The federal gift tax is a tax on the transfer of property from one individual (the donor) to another (the donee) when the donor receives nothing—or less than full value—in return. The tax applies whether the donor intends the transfer to be a gift or not.
The gift tax applies to the transfer of a gift of any type of property. You make a gift if you give property (including money) or the use of or income from property without expecting to receive something of at least equal value in return. If you sell something at less than its full value or if you make an interest-free or reduced-interest loan, you may be making a gift.
For additional information, see Internal Revenue Service (IRS) Form 709 and its instructions.
The federal gift tax is applicable across all states in the U.S., including Utah (UT).

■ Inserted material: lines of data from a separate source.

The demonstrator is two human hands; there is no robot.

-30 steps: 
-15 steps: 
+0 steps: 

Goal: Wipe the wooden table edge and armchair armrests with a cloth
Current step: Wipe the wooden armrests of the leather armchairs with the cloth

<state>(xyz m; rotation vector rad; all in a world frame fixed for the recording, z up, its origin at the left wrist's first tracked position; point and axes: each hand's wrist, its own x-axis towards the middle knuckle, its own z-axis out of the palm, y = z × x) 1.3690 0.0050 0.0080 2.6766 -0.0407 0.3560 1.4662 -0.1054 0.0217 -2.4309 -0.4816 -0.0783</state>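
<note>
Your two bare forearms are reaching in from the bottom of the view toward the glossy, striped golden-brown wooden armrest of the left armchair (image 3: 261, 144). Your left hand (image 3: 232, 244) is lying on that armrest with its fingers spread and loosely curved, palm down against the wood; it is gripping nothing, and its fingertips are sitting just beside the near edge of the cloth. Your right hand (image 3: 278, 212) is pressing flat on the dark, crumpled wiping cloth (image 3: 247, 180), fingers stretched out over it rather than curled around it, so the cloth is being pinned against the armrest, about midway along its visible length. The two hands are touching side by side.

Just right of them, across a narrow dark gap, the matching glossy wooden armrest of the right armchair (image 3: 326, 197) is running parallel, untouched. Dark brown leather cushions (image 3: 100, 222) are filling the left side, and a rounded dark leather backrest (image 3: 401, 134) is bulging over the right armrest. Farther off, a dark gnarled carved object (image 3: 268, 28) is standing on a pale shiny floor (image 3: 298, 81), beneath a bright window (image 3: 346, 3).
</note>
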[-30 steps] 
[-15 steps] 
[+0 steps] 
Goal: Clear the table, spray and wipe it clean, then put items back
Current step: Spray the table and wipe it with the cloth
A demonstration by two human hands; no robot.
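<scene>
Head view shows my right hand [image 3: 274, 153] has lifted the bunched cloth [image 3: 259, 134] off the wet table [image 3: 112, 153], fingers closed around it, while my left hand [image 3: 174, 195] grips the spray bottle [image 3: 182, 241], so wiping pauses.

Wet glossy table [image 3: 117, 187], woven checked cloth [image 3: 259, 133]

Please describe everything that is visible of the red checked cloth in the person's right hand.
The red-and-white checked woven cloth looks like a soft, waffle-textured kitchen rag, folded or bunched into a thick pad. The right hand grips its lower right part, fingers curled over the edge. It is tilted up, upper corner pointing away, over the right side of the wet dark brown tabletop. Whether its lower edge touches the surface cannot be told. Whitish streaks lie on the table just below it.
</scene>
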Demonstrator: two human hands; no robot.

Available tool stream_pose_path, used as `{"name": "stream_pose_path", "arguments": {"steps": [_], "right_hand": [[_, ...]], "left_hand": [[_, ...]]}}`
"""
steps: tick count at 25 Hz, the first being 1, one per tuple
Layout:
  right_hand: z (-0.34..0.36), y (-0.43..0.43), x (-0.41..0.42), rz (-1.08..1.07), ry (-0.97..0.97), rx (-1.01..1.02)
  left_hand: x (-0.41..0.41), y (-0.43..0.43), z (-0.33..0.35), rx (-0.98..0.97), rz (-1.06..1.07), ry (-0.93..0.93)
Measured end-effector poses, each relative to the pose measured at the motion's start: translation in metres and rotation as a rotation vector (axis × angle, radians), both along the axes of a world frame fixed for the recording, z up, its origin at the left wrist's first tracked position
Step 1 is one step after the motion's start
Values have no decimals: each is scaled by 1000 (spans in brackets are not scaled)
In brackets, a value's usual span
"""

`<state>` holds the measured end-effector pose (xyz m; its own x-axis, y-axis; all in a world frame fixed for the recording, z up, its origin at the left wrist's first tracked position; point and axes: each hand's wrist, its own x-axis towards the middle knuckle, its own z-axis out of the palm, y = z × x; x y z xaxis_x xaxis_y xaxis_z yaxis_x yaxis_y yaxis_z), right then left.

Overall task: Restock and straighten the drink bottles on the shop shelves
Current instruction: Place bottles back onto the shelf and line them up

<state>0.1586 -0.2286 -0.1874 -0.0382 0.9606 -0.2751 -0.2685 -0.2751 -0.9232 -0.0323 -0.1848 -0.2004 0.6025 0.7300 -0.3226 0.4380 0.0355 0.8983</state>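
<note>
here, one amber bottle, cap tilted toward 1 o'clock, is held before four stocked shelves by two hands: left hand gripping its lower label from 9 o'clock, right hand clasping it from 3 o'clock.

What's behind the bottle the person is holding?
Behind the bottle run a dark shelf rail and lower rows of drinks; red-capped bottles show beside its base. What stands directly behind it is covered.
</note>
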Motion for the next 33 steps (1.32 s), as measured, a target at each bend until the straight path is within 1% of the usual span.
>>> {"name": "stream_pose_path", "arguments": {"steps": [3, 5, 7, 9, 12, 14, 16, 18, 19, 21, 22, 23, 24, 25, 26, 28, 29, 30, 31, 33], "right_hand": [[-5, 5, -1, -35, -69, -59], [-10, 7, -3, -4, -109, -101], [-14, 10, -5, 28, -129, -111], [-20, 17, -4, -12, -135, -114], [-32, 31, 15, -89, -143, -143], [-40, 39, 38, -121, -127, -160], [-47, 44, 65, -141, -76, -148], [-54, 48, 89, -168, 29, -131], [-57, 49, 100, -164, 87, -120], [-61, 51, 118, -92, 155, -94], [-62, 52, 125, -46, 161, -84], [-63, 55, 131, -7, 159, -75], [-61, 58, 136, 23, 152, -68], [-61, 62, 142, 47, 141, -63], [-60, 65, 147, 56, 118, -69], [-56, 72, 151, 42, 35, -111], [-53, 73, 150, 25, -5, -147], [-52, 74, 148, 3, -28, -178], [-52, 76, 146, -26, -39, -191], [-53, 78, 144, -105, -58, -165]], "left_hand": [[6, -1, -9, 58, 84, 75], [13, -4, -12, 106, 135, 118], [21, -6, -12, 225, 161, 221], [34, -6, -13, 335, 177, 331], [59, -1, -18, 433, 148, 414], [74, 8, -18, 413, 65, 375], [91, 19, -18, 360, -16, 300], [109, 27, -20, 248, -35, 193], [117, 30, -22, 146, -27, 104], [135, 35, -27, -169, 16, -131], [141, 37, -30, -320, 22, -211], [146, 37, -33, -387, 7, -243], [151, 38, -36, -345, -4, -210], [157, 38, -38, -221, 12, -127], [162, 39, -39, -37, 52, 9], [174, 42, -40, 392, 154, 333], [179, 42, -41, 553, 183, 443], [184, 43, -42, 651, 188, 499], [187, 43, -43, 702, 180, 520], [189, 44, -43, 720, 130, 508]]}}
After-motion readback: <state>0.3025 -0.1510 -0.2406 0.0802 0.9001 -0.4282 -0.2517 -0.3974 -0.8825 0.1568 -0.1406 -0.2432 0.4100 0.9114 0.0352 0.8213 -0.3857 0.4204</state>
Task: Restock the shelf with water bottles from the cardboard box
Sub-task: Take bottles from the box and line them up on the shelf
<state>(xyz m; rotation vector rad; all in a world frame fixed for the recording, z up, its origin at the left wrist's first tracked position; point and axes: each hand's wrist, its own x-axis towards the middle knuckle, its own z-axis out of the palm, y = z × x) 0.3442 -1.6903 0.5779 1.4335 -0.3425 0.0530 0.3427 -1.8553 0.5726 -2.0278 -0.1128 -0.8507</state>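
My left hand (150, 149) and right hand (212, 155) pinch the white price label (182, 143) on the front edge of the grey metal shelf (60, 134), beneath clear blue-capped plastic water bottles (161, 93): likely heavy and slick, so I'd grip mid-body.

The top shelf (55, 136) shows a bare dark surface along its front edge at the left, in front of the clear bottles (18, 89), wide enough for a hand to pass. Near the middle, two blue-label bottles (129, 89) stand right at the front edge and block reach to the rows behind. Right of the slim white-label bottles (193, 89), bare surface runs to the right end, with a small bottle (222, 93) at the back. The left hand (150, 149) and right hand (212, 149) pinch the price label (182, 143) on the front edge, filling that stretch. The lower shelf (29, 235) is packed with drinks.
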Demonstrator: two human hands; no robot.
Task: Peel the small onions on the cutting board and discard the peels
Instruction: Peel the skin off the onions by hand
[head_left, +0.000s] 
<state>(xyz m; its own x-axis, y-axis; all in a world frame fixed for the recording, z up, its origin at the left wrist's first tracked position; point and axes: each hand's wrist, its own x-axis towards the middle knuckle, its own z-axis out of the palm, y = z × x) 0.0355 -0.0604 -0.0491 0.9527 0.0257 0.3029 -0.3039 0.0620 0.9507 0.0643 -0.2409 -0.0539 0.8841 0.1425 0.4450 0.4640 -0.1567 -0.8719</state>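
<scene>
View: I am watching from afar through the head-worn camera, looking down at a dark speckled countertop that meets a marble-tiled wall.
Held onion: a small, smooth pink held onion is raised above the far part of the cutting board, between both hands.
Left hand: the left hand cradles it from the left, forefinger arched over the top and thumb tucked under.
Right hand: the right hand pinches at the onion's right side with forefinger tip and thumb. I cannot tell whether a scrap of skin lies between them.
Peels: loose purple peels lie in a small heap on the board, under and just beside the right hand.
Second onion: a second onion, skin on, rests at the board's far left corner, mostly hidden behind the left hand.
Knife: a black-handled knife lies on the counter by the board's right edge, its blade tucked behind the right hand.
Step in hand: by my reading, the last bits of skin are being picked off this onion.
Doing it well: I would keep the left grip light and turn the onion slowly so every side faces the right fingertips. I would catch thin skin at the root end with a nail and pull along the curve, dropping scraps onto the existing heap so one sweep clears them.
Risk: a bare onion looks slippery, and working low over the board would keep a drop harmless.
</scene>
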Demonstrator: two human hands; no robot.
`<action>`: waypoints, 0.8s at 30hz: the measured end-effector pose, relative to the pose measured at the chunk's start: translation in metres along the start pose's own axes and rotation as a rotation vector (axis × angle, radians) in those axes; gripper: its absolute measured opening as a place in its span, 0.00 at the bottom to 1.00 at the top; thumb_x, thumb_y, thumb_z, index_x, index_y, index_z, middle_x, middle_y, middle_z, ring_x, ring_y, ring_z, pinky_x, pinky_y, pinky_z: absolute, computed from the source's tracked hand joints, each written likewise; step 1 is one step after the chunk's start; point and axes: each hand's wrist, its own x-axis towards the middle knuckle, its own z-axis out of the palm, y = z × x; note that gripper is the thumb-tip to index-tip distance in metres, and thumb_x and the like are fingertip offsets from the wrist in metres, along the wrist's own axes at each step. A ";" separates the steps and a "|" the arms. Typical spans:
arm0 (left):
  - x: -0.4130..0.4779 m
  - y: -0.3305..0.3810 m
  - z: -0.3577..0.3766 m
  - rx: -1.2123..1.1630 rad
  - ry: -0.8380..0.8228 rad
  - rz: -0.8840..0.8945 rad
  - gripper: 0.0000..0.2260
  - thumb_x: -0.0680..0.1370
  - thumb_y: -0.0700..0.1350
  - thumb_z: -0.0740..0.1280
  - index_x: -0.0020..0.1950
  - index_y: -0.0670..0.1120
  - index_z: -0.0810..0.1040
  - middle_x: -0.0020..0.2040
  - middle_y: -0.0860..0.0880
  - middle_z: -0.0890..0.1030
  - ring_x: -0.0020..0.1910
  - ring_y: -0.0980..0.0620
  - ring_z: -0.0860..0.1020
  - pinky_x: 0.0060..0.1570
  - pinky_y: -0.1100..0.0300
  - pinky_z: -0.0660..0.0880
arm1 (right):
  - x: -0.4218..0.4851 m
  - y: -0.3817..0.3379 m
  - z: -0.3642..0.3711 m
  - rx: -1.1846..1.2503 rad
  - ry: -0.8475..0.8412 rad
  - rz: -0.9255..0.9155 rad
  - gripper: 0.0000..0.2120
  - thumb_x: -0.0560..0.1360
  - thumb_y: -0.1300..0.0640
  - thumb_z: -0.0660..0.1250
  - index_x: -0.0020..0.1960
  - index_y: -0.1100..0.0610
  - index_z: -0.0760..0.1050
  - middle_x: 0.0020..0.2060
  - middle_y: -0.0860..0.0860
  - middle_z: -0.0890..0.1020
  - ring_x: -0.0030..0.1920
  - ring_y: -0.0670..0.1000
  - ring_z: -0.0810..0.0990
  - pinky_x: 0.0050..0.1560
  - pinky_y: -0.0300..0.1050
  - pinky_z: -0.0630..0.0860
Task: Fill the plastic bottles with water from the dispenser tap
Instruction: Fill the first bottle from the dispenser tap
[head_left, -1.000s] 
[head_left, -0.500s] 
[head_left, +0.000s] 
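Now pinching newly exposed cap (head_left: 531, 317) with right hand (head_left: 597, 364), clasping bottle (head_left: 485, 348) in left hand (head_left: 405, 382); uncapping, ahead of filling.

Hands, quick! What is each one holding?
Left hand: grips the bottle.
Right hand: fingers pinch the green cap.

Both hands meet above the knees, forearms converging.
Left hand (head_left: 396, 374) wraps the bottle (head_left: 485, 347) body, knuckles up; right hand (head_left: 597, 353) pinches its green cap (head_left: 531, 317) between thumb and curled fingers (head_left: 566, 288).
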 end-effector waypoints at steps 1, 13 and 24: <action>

It is imposed on the transfer of property by one individual to another when the transfer is made without receiving something of equal value in return. This tax is relevant regardless of the donor's intention for the transfer to be a gift. The tax encompasses all types of property transfers, whether it's money, real estate, or other forms of property. If an individual sells something below its market value or extends a loan without interest or at a reduced interest rate, it may also be considered a gift for tax purposes. The donor is typically responsible for paying the gift tax and must file IRS Form 709 if any gifts above the annual exclusion amount are made. The annual exclusion amount allows individuals to give away a certain amount per recipient each year without incurring gift tax. For the year 2023, the annual exclusion is $17,000 per recipient. It's important to consult with an attorney or a tax advisor for personalized advice, as state laws can affect certain aspects of gift giving and taxation.